### TASK STATEMENT
Among the entries below, find the lines with the word "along" and return them.
*** DATASET ***
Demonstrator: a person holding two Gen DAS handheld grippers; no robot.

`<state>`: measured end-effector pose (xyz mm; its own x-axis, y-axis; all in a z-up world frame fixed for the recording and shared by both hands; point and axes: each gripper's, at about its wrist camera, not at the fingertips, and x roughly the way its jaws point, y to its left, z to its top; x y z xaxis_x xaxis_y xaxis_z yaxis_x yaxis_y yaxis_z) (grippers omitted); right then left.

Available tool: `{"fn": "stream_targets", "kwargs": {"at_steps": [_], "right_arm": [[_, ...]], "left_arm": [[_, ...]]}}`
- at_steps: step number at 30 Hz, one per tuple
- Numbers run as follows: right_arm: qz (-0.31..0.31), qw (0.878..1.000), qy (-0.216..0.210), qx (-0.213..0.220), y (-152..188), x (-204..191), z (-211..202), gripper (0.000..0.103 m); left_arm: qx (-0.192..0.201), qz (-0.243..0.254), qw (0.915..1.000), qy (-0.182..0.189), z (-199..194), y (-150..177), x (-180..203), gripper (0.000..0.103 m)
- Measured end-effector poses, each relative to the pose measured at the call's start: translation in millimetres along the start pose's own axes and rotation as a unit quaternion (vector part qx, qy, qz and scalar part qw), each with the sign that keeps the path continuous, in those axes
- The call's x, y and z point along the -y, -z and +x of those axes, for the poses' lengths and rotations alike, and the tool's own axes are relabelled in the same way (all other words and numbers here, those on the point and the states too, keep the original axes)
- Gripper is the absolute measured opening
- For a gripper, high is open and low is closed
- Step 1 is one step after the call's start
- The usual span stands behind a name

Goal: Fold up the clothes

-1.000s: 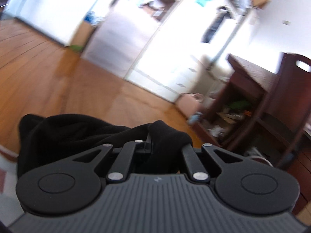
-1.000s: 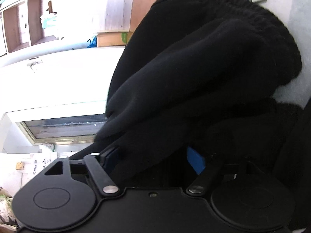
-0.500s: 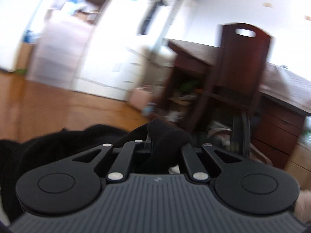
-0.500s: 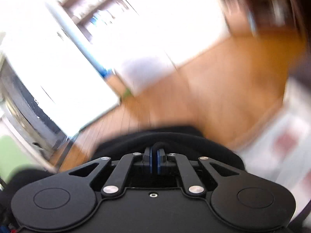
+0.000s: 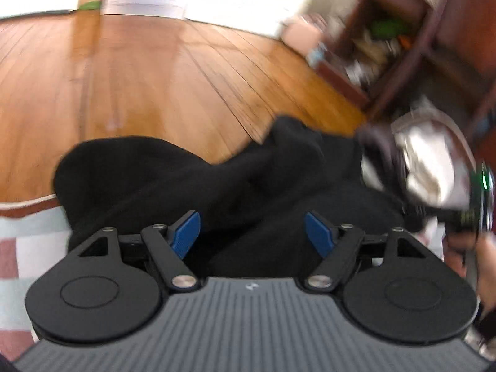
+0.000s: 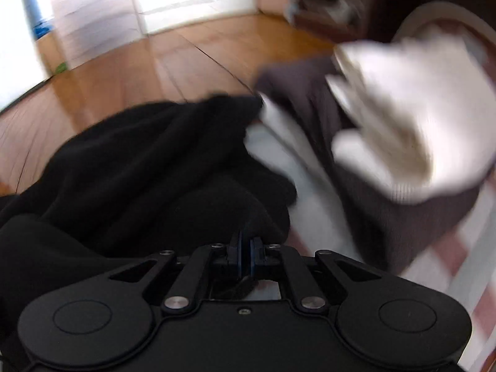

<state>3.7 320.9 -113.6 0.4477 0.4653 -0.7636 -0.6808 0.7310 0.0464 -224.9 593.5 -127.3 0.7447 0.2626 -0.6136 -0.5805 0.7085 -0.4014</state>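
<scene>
We find no readable writing, only a small pale mark on the left gripper's [image 5: 252, 232] ribbed housing. Its jaws are opening, released, with the black garment [image 5: 173, 173] lying between the blue pads [image 5: 186, 235] on the checked cloth [image 5: 18, 248] over the desk. The right gripper [image 6: 245, 254] is clenched on a fold of that garment. Beyond lie a wooden floor [image 5: 139, 71], dark shelves [image 5: 381, 37] and a blurred pale garment [image 6: 412, 124].
</scene>
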Motion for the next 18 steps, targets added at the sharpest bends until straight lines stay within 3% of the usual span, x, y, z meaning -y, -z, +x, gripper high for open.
{"fn": "stream_targets", "kwargs": {"at_steps": [3, 6, 8, 10, 13, 14, 15, 17, 18], "right_arm": [[-0.020, 0.999, 0.031, 0.033, -21, -17, -20, 0.004], [-0.054, 0.986, 0.131, 0.088, -24, -41, -28, 0.007], [-0.057, 0.987, 0.126, 0.080, -25, -48, -38, 0.008], [-0.055, 0.988, 0.122, 0.083, -39, -49, -43, 0.012], [-0.066, 0.986, 0.107, 0.112, -68, -40, -54, 0.034], [-0.072, 0.986, 0.093, 0.118, -76, -37, -57, 0.045], [-0.074, 0.992, 0.042, 0.090, -84, -33, -53, 0.050], [-0.070, 0.994, -0.079, 0.014, -96, -32, -41, 0.054], [-0.060, 0.988, -0.137, -0.027, -99, -37, -31, 0.054]], "left_arm": [[0.025, -0.038, 0.9988, -0.019, -9, -1, -22, 0.076], [0.012, -0.024, 0.9917, -0.125, 0, 4, -31, 0.081], [-0.019, 0.003, 0.9880, -0.153, 16, 8, -32, 0.081], [-0.043, 0.005, 0.9879, -0.149, 29, 9, -31, 0.081], [-0.041, 0.027, 0.9881, -0.146, 32, 7, -22, 0.081], [-0.039, 0.036, 0.9879, -0.146, 32, 8, -19, 0.081], [-0.036, 0.046, 0.9875, -0.146, 31, 8, -15, 0.081], [-0.036, 0.058, 0.9867, -0.147, 33, 9, -12, 0.081], [-0.040, 0.061, 0.9861, -0.149, 34, 9, -12, 0.081]]}}
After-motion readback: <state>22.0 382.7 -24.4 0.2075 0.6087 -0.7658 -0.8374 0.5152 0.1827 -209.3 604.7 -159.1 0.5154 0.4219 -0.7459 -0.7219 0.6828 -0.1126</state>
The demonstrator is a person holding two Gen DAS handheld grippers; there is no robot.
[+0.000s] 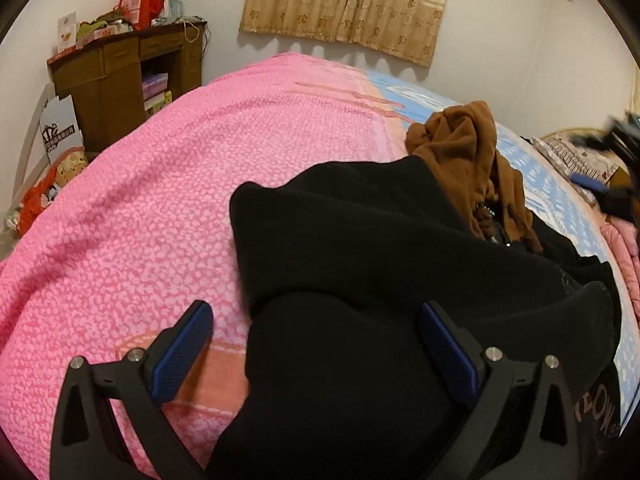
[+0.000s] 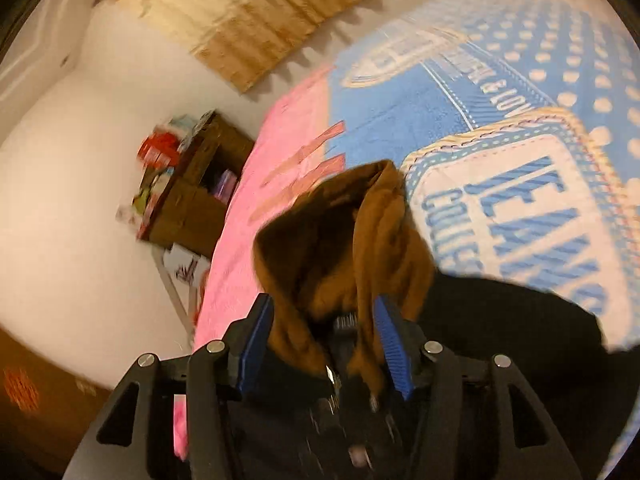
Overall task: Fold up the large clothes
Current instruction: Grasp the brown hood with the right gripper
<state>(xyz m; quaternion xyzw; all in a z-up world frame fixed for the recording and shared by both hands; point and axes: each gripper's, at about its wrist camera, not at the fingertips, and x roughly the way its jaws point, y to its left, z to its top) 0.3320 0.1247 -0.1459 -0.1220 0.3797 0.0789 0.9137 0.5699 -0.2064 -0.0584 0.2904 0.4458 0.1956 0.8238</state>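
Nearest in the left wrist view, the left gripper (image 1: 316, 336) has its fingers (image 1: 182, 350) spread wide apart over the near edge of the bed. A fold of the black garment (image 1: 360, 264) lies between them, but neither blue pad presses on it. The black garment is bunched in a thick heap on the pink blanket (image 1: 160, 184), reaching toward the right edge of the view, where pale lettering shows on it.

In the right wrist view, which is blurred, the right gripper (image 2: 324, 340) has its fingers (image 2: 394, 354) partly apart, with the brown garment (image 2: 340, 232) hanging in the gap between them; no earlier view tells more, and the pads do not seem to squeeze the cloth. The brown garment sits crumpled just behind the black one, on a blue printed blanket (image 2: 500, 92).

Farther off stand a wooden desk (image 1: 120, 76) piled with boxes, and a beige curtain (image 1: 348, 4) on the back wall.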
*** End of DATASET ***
### SOLUTION TO THIS TASK
- Measured end-effector poses, each relative to the pose measured at the call's start: translation in millimetres along the start pose's own axes and rotation as a unit quaternion (vector part qx, qy, qz and scalar part qw), each with the sign that keeps the path continuous, in those axes
- The call's x, y and z point along the -y, -z and +x of those axes, for the poses' lengths and rotations alike, and the tool's own axes are relabelled in the same way (all other words and numbers here, those on the point and the states too, keep the original axes)

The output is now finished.